■ EXERCISE ■
Without the pictures, write the listing out again exactly as it appears.

■ STORED DATA ■
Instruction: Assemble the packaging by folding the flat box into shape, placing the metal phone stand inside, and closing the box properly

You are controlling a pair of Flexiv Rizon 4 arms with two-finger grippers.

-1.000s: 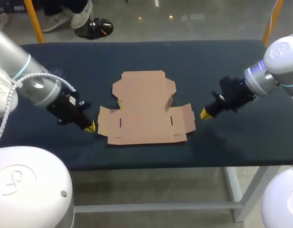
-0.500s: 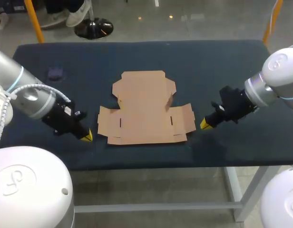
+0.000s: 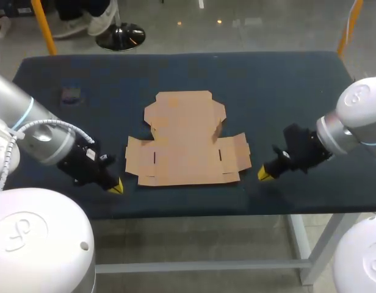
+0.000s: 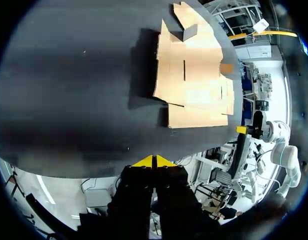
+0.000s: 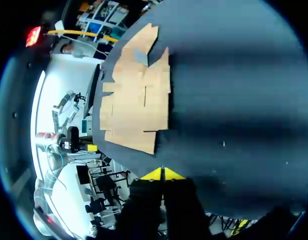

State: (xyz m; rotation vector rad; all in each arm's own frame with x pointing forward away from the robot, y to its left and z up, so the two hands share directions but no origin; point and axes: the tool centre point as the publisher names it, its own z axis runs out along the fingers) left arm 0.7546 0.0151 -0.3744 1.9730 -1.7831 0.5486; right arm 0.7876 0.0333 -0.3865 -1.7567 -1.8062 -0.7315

■ TASK OUTPUT ■
Instruction: Assemble the packaging by folding the flat box into shape, placing the metal phone stand inside, and closing the box properly

You are controlling a pair of Flexiv Rizon 4 arms with two-finger grippers.

-1.000s: 
-0.500s: 
+0.000s: 
+0.000s: 
+0.000s: 

State: (xyz m; rotation vector rad; all in each arm's own frame with x pointing forward away from the robot, y to its left and z up, so the two hands share directions but no origin; point and axes: the tool centre point as the publisher names it, its own z axis runs out along the fingers) left arm 0.7546 0.0151 -0.3744 1.9730 -1.7831 0.5486; right arm 0.7876 0.0333 -0.3865 -1.7567 -1.8062 -0.7315

Work on the answer has been completed.